When Dorothy Gale utters the last line of "The Wizard of Oz," “There’s no place like home,” there seems little doubt that she speaks out of her joy at being safely ensconced on her family’s farm in America’s Heartland. However, Dorothy’s simple phrase is open to a wide variety of interpretations because of one word – home – that can connote security, belonging, memory, and comfort, or arouse feelings of dread, alienation, and pain.

The purpose of the 2013-2014 Institute for Humanities Research Fellowship at Arizona State University is to encourage serious critical explorations of home as a term that resonates on cultural, emotional, intellectual, religious, philosophical, political and spiritual levels – as a place, a space, a myth, a source of identity, a promised land, a state of being, a war zone, an impossibility, and/or an inalienable right.

We invite humanities scholars from various disciplines to apply for the IHR fellowship to conduct research projects from multiple disciplinary and transdisciplinary perspectives that illuminate and enrich our understanding of how the concept of home informs and is informed by geography and history, identities and ideologies, imagined and lived experiences. Projects may explore what it means to create a home or to be without home. For example, are diasporic communities without a home, or is home more real and vital because it resides in culture, history, and memory? And while the “homeless,” are obviously without a physical home, what about those who reside in literal and figurative borderlands, for whom feeling at home is always contingent, always at risk?

The IHR Fellows program provides funding for a research team to engage in a year of research related to the annual theme, share their research with the academic community, and produce a strong application for an external grant. Applications due Monday, March 4.

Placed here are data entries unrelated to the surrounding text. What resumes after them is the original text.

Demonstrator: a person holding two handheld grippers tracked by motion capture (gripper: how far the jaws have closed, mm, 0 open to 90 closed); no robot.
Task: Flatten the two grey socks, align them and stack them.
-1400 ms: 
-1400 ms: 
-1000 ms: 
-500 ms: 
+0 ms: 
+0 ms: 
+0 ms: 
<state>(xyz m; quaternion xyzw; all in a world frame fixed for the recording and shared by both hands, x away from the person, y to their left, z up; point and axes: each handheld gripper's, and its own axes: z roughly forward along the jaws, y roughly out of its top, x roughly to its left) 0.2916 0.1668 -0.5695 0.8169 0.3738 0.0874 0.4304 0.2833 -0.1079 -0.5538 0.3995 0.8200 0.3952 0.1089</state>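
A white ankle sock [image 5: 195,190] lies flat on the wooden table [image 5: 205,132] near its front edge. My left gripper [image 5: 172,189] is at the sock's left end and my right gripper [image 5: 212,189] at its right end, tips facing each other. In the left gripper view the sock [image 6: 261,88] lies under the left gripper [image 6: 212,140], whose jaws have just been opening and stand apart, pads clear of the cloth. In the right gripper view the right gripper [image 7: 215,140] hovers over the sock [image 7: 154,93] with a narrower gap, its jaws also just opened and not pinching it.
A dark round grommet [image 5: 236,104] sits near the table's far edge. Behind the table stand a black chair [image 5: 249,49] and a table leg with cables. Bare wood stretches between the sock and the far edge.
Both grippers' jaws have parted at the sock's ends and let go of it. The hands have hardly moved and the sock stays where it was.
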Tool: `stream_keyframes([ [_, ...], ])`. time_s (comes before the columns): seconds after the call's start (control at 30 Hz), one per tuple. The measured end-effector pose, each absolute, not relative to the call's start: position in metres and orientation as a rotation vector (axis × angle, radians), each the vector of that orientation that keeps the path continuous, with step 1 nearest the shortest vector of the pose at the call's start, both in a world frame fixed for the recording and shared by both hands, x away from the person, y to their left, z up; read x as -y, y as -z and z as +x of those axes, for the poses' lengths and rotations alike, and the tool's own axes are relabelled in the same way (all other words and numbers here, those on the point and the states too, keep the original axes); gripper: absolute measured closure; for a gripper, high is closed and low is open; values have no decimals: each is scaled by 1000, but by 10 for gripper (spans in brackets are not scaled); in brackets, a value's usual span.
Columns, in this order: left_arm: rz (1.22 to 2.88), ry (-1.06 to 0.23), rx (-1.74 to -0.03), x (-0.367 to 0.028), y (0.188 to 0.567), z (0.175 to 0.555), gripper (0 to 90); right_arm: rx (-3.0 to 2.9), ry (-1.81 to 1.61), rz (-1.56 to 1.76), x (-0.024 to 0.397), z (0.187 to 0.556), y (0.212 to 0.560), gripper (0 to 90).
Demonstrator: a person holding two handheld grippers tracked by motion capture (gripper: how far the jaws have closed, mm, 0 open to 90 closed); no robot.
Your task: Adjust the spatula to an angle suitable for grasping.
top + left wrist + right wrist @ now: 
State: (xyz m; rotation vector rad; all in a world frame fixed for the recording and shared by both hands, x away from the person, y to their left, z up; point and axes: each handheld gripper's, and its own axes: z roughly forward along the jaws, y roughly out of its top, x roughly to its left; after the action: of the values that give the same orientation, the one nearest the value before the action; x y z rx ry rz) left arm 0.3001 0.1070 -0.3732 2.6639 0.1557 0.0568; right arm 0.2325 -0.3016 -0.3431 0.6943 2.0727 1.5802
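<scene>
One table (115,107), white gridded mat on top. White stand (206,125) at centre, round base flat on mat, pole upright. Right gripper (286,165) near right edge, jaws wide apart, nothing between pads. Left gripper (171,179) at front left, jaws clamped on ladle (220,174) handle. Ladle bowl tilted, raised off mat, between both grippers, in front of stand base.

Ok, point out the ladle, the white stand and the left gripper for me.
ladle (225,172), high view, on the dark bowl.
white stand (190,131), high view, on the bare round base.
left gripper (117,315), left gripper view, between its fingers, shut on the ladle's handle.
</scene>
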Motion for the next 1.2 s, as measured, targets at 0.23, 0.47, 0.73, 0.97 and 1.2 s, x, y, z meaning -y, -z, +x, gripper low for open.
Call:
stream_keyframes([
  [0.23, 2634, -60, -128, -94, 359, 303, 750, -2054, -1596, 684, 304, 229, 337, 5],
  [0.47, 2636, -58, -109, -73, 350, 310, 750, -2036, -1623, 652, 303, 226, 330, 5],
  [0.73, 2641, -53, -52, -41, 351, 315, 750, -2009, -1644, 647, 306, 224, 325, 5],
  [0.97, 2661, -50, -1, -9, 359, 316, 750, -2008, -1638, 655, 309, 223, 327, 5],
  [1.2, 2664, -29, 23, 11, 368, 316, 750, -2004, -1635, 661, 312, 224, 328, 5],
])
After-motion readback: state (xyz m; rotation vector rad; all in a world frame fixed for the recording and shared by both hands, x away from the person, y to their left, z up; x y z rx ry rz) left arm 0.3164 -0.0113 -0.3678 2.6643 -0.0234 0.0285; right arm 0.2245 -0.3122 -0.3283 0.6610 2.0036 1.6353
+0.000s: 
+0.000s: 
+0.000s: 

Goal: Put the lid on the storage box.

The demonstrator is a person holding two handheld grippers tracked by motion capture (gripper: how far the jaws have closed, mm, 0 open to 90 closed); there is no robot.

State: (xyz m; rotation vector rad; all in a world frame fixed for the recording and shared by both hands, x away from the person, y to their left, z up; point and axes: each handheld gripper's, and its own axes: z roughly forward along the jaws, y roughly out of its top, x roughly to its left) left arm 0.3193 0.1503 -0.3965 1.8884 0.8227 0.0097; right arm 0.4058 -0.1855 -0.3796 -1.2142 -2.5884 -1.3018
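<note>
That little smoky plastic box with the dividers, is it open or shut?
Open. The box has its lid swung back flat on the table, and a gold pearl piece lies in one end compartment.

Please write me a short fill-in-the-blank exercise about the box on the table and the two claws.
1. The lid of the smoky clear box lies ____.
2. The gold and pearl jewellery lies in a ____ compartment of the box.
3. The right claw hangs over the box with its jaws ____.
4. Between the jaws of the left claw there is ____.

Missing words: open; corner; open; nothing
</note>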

The Visiting Fellows program is for scholars from other institutions of higher education, in the U.S. and abroad, to spend the spring semester in residence at the Institute for Humanities Research (IHR), participating in the intellectual life of the IHR and the university community. The Visiting Fellowship provides the opportunity to conduct research, collaborate with ASU faculty, and write. The Visiting Fellowship also promotes an exchange of ideas among visitors and ASU Fellows also working on the annual theme. Visitors will participate in weekly fellows meetings and give public lectures and seminars on their research topics while in residence at the IHR. Applications due Monday, Feb. 18.

On Thursday, Jan. 17 there will be a Fellows Program Workshop. Please join to learn more about the program, the application process, and to hear from past fellows: Ben Hurlbut, assistant professor, School of Life Sciences; Sujey Vega, assistant professor, School of Social Transformation; and Rachel Bowditch, assistant professor, School of Theatre and Film.